Saved data entries:
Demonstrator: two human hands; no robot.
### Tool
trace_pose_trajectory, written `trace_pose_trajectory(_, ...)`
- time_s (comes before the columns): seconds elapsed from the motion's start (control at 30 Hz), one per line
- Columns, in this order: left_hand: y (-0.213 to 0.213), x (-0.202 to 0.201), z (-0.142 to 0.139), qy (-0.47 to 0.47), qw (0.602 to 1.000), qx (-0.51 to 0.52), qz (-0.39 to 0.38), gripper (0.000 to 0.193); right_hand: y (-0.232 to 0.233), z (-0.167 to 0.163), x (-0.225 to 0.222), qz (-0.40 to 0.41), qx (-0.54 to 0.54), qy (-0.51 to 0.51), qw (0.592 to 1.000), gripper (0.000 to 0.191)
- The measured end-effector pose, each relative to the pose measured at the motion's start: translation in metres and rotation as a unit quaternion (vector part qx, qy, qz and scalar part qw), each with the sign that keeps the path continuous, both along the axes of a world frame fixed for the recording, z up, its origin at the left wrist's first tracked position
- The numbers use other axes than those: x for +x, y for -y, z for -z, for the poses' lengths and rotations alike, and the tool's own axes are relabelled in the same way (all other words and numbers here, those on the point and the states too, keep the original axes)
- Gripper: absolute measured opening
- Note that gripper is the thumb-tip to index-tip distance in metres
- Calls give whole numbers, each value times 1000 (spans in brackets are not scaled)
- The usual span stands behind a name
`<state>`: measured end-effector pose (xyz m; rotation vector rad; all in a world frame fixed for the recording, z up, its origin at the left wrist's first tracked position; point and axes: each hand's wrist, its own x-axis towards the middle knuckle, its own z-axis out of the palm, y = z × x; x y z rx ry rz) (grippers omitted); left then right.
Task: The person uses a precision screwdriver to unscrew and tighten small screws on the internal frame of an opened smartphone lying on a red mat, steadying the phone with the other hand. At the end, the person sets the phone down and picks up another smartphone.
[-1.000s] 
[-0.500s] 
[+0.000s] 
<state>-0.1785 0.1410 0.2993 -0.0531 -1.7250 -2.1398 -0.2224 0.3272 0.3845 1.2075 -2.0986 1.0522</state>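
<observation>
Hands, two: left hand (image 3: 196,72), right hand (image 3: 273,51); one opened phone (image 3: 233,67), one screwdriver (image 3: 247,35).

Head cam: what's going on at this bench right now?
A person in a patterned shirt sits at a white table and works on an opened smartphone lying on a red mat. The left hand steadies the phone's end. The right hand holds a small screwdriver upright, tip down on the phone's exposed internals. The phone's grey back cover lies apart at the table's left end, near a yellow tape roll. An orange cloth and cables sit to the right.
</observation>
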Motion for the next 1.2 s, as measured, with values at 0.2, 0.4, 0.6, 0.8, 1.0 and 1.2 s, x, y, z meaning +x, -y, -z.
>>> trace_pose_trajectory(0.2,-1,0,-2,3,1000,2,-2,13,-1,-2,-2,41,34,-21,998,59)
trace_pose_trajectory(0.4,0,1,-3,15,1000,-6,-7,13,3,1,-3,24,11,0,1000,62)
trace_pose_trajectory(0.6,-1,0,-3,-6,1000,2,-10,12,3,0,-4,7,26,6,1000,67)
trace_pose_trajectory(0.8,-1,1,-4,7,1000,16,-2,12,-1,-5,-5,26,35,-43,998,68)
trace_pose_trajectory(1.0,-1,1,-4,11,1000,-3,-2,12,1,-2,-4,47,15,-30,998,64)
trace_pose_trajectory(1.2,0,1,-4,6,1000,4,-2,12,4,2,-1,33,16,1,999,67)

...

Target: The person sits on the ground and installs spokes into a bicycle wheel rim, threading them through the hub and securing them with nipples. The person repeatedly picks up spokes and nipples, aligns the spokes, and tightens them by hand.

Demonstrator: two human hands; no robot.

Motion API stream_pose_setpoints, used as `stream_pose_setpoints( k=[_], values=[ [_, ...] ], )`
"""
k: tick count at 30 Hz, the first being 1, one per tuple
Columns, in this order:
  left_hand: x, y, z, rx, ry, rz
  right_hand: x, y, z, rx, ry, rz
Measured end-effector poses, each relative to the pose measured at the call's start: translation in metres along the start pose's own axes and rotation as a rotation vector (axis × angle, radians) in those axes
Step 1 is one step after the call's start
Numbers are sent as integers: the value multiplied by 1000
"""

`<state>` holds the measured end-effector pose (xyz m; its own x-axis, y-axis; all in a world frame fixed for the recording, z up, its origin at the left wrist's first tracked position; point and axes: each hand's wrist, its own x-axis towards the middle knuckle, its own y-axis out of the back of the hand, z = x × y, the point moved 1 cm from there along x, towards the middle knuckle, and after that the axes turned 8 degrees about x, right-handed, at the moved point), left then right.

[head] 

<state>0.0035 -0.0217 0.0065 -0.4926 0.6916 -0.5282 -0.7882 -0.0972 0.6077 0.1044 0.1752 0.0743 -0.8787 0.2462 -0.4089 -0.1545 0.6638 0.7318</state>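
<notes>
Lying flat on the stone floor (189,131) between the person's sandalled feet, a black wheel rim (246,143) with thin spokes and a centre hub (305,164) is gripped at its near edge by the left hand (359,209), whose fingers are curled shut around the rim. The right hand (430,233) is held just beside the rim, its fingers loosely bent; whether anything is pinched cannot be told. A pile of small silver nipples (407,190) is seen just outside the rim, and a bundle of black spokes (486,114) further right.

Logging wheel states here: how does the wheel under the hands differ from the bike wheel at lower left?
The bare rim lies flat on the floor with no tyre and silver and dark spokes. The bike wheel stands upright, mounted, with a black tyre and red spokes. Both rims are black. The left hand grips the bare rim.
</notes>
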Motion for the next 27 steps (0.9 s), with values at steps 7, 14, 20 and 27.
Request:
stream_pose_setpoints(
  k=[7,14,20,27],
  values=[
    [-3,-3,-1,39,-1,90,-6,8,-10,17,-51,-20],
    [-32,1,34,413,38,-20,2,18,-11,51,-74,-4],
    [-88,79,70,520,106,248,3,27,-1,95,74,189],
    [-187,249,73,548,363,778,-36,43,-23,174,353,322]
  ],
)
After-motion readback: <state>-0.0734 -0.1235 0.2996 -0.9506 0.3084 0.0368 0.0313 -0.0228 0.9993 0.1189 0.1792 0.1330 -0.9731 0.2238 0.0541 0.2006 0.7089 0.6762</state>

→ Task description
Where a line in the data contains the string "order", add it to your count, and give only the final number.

→ Reply
2